───── DATA UNDER STUDY

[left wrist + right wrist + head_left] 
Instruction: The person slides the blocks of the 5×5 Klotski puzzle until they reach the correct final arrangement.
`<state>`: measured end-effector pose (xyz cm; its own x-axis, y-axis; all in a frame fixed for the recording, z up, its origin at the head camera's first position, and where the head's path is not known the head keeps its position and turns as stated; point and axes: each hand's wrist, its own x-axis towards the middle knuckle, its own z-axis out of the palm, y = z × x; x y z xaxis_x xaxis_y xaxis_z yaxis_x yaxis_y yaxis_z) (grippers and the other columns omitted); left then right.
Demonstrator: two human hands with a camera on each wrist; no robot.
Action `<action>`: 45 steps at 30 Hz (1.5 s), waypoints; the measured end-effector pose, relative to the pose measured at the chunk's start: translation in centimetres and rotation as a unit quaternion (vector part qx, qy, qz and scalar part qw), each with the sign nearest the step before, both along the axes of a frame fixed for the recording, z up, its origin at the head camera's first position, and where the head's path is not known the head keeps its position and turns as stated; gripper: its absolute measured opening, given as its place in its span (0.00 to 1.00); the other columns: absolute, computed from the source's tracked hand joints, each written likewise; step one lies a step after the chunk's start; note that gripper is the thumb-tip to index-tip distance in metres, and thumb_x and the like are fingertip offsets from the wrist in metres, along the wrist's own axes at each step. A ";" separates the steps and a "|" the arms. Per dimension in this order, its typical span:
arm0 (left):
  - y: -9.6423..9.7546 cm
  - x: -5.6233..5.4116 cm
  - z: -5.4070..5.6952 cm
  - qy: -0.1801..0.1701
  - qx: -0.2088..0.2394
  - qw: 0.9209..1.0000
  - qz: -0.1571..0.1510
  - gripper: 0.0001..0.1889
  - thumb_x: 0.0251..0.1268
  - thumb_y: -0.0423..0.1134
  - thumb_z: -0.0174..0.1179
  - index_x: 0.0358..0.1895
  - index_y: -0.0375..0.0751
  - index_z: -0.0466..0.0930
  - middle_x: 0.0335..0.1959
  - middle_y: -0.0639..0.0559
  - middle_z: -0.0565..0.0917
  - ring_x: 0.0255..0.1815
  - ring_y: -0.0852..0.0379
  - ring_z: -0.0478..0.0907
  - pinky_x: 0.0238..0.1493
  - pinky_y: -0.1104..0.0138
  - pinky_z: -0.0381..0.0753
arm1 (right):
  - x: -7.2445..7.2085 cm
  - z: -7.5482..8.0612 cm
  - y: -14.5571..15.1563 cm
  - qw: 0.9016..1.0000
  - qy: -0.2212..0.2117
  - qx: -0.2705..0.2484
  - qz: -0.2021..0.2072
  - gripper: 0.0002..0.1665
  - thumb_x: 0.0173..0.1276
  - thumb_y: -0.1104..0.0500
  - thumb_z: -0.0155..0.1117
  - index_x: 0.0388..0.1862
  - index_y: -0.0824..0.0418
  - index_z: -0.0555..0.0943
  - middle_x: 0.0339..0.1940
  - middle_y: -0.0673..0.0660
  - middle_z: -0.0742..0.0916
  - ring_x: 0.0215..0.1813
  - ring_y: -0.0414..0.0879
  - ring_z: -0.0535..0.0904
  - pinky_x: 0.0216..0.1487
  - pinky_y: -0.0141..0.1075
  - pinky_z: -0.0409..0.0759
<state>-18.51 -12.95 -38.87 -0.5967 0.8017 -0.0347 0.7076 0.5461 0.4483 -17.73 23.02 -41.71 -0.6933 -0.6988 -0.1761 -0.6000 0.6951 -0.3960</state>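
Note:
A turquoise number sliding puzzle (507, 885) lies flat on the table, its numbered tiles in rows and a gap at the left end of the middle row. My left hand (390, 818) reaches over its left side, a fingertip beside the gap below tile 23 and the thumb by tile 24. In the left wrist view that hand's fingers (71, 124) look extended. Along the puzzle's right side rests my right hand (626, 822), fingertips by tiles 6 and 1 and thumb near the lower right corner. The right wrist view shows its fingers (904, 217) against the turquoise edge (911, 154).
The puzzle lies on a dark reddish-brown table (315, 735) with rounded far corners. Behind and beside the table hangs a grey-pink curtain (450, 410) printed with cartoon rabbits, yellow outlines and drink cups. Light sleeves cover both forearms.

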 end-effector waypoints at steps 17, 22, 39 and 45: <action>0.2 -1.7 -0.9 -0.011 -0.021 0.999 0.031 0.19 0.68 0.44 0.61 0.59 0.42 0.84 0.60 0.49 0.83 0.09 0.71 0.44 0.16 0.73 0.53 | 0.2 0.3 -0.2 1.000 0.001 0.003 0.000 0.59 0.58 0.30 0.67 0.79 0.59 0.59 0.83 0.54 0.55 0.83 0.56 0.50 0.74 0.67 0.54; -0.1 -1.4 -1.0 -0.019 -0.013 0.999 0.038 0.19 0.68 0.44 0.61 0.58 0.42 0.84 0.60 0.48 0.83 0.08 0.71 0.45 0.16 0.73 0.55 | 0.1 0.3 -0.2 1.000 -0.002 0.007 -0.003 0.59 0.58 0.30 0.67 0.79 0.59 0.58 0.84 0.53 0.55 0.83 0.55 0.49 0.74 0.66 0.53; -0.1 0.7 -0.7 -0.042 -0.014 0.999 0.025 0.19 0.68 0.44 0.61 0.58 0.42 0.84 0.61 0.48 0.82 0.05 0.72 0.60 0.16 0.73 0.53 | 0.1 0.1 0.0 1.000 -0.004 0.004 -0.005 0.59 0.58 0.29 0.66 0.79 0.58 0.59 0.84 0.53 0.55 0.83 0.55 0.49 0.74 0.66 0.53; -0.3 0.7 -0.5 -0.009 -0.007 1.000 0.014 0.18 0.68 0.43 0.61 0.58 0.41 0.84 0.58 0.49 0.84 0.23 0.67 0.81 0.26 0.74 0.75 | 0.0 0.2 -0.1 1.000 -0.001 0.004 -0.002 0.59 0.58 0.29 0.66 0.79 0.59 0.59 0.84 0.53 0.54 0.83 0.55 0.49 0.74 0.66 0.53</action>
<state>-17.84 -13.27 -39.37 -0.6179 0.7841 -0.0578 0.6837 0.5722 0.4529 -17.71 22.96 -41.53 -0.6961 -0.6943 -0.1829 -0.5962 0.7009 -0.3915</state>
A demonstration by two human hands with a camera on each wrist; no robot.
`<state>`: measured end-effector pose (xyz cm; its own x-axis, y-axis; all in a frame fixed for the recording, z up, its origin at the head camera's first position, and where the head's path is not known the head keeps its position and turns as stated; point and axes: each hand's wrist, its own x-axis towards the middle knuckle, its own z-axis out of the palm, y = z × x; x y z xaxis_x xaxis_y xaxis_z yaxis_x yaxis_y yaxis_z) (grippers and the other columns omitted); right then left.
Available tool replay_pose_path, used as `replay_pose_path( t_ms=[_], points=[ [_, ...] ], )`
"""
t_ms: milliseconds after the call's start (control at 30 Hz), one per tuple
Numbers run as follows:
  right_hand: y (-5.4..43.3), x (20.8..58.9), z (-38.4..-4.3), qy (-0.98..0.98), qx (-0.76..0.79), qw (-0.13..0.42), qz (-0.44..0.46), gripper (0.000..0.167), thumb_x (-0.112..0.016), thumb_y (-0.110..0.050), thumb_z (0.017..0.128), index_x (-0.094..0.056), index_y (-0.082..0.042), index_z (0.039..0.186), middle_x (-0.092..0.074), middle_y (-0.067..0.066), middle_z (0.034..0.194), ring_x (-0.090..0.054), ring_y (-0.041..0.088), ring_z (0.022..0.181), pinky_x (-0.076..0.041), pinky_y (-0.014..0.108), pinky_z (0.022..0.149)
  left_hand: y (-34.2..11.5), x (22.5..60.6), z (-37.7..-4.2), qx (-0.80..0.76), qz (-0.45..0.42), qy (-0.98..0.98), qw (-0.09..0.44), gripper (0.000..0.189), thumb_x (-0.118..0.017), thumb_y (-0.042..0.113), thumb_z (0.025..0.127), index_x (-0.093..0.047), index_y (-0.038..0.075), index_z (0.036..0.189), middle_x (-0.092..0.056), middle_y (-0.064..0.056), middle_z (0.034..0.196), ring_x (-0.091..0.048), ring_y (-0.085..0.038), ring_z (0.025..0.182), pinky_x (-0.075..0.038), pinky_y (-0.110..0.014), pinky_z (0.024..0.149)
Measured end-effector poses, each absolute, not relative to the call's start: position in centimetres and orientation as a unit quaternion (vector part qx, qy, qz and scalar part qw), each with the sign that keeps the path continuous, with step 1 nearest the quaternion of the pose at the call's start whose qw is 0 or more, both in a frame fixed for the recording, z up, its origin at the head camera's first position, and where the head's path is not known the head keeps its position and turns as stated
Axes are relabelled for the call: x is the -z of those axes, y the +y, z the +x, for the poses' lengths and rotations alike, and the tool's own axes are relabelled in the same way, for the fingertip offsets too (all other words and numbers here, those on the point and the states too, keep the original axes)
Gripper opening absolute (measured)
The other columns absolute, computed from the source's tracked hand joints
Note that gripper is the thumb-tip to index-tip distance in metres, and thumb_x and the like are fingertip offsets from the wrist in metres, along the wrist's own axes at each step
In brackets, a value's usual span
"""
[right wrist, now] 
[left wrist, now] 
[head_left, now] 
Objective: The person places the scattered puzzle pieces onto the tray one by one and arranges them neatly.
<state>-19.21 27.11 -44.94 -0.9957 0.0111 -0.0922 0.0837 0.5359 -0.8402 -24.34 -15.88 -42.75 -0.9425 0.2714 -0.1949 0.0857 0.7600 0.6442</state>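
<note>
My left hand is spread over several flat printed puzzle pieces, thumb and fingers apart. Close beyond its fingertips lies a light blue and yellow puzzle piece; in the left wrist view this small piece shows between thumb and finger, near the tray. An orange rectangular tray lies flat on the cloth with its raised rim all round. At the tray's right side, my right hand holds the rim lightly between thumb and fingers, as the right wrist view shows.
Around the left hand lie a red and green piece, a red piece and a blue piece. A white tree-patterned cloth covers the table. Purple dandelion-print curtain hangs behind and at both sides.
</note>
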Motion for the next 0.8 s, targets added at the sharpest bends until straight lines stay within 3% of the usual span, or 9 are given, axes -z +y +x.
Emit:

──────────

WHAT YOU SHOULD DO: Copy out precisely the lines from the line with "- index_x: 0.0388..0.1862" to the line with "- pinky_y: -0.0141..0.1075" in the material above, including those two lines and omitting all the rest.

WRITTEN ANSWER:
  - index_x: 0.0388..0.1862
  - index_y: -0.0824..0.0418
  - index_z: -0.0555..0.0943
  - middle_x: 0.0339..0.1940
  - middle_y: -0.0673..0.0660
  - middle_z: -0.0742..0.0916
  - ring_x: 0.0215..0.1813
  - ring_y: -0.0414..0.0879
  - ring_z: -0.0535..0.0904
  - pinky_x: 0.0216..0.1487
  - pinky_y: -0.0141..0.1075

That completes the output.